**Exercise**: Return the data exactly, with all pictures removed.

Data shown Block Start

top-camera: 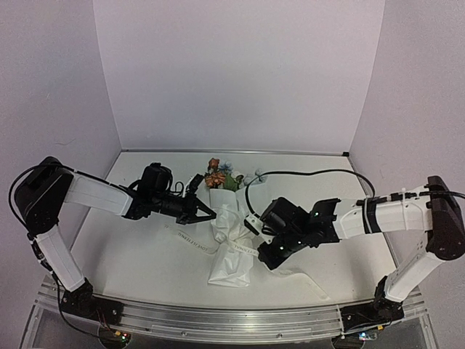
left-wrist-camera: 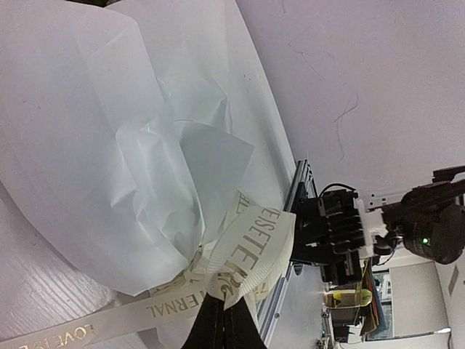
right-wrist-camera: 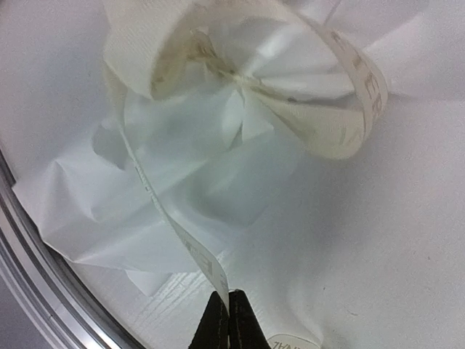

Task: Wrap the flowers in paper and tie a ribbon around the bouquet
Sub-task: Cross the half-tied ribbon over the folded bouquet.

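The right gripper [right-wrist-camera: 227, 323] is pinched shut on the ribbon [right-wrist-camera: 171, 220] at the bottom centre of its wrist view; the left gripper [left-wrist-camera: 221, 323] clamps a printed loop of it. The bouquet [top-camera: 231, 254] lies mid-frame overhead, ribbon around its waist, so tying looks under way. Next, both ends need an even outward pull.
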`<state>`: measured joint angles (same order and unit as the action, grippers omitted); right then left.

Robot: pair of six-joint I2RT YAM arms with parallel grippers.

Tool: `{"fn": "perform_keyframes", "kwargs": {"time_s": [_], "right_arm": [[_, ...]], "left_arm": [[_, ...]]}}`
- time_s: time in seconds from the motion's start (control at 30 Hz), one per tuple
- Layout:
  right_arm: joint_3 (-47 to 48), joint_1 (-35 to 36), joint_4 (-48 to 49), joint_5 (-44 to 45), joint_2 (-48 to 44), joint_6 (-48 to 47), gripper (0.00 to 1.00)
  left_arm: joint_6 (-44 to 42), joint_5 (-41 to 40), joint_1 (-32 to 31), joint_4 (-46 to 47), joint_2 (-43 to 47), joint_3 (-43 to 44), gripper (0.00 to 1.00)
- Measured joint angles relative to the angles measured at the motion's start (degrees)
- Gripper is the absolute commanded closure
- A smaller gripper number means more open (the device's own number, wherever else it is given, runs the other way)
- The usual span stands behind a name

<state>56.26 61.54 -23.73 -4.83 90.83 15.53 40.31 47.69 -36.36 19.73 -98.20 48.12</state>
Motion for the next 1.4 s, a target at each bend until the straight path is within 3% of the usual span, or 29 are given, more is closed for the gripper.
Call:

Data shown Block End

**Task response**:
top-camera: 
left-wrist-camera: 
right-wrist-camera: 

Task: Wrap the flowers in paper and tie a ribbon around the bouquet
Sub-task: Cross the half-tied ribbon over the folded bouquet.

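The right gripper [right-wrist-camera: 227, 323] is pinched shut on the ribbon [right-wrist-camera: 171, 220] at the bottom centre of its wrist view; the left gripper [left-wrist-camera: 221, 323] clamps a printed loop of it. The bouquet [top-camera: 231, 254] lies mid-frame overhead, ribbon around its waist, so tying looks under way. Next, both ends need an even outward pull.
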`<state>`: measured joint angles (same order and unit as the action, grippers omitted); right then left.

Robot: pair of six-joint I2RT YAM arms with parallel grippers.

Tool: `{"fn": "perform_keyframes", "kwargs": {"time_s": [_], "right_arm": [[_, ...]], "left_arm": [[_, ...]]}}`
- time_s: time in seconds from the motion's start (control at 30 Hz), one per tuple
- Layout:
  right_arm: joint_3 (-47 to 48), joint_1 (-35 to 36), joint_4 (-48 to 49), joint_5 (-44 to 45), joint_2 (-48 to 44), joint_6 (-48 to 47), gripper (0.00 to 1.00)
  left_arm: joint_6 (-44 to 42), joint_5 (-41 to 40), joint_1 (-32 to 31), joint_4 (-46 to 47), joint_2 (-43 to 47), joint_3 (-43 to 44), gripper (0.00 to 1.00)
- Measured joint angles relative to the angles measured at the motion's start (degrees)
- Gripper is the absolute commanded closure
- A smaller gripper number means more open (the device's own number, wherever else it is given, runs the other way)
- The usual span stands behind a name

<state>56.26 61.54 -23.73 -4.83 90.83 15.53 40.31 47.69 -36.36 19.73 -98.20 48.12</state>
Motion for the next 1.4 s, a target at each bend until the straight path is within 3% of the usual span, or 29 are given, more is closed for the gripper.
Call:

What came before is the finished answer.